Four For Music the Soundtrack Podcast is a series of podcasts for film and game scores that George Strezov from Four for Music is hosting.

This episode, the final for the first season of the FFM podcast, is with David Buckley  - a composer of films and TV shows such as: The Town, The Good Wife, Fifty Shades Darker (co-composer with Danny Elman), The Good Fight and games like: Shrek Forever After, Call of Duty: Ghosts and many more.

What are the positive and challenging aspects when working on joint projects with other composers? David is talking about the experience he had co-writing music with Harry Gregson-Williams on The Town and Gone Baby Gone, John Powell on Jason Borne, John Ottman on The Nice Guys and Erran Baron Cohen on Grimsby. He is speaking about his approach on some of these impressive projects.

What does it take to work on such large scale productions - what are the skills that one should have in order to handle the communication and find the right balance between the ego, the ability to adjust one's opinion and see the other people’s perspective in order to have the job done - these are some of the themes that occupy the first part of the conversation.
Some practical points such as distributing cues are mentioned in that part of the podcast.

In the middle part of the conversation David and George are talking about negative feedback and how they’ve coped when they have received critical notes concerning their work. David gives some valuable advice and ideas.

Then they discuss how they approach music compositions for films which are completely different like Forbidden Kingdom and Nobody. David shares that he is not as much influenced by the concrete film or genre, but by the things that he likes as a person and creator in general. How certain specifics speak about one's style, musical aesthetics and background - these topics are on focus as well. The names and the work of Hans Zimmer and Thomas Newman are brought up.

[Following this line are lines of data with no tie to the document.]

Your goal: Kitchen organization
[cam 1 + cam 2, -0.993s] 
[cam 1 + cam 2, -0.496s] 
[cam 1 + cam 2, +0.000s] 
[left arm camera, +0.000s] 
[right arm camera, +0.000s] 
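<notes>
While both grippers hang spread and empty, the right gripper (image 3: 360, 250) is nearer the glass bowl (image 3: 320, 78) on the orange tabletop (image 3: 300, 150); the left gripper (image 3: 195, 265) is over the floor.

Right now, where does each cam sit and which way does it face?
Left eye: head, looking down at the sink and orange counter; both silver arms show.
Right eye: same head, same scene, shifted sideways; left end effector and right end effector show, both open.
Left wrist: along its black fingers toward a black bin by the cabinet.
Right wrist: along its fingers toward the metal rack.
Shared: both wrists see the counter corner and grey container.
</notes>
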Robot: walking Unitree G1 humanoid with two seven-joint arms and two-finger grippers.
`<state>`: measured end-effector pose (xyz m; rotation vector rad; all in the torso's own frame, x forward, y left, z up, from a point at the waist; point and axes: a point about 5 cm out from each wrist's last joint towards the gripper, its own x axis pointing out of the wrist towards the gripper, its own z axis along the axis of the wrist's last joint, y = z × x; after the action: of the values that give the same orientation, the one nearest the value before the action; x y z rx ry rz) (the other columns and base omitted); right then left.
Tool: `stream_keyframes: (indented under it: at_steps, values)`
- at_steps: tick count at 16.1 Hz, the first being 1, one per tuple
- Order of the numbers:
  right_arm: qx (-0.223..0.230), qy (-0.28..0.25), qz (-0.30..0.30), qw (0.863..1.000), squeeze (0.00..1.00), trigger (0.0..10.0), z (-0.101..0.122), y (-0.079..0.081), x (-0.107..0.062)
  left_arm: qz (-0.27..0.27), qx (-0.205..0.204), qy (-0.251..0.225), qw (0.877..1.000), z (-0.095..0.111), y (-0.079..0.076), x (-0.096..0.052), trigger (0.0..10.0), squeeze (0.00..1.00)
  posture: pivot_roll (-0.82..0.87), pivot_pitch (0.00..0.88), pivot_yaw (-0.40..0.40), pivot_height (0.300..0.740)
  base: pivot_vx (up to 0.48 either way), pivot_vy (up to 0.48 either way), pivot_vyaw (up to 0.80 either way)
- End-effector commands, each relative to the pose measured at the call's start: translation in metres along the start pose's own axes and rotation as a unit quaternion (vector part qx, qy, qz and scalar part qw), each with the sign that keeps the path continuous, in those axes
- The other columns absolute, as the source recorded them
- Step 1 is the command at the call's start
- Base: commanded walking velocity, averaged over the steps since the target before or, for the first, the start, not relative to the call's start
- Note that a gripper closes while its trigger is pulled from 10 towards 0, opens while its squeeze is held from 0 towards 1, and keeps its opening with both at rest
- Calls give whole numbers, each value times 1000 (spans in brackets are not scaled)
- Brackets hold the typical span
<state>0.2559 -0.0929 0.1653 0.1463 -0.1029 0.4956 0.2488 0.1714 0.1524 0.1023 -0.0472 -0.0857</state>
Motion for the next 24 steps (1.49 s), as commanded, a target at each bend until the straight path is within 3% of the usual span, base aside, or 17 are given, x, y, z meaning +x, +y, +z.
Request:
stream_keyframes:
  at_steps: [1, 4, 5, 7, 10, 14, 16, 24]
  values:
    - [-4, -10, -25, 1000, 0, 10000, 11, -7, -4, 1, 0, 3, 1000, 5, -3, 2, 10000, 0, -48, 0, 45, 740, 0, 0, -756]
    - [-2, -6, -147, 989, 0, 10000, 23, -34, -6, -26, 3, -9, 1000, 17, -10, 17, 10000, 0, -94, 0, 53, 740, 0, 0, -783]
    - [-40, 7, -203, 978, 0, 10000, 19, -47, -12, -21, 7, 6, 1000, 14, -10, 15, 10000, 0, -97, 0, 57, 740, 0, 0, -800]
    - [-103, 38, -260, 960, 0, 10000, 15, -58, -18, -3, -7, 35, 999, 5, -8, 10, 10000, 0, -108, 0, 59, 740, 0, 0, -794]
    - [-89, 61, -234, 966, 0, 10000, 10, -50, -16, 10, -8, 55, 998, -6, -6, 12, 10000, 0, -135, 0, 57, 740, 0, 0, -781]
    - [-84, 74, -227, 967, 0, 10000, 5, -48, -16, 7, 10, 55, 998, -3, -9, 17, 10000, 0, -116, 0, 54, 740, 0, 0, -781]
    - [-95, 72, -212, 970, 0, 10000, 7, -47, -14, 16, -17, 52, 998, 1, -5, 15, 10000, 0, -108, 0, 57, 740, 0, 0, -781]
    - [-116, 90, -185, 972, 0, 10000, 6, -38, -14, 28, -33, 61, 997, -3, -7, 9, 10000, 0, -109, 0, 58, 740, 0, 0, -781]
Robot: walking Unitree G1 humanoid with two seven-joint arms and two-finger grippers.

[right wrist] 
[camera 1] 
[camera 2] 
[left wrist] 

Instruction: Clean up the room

Whether your style can become your prison and how the expectations that you yourself, as a composer, have set can affect your creative path - hear what George and David have to say later in the audio.

Last minutes of the podcast concern some of the challenges regarding recording sessions. Samples are on focus. How they’ve been changing and evolving over the years and the way they influenced the process of presenting and approving certain compositions. How the sound samples affect the expectation for the orchestral recording - that is a point also discussed.

Hope you enjoy that podcast and all series from the first Season of Four For Music the Soundtrack Podcast! Cheers!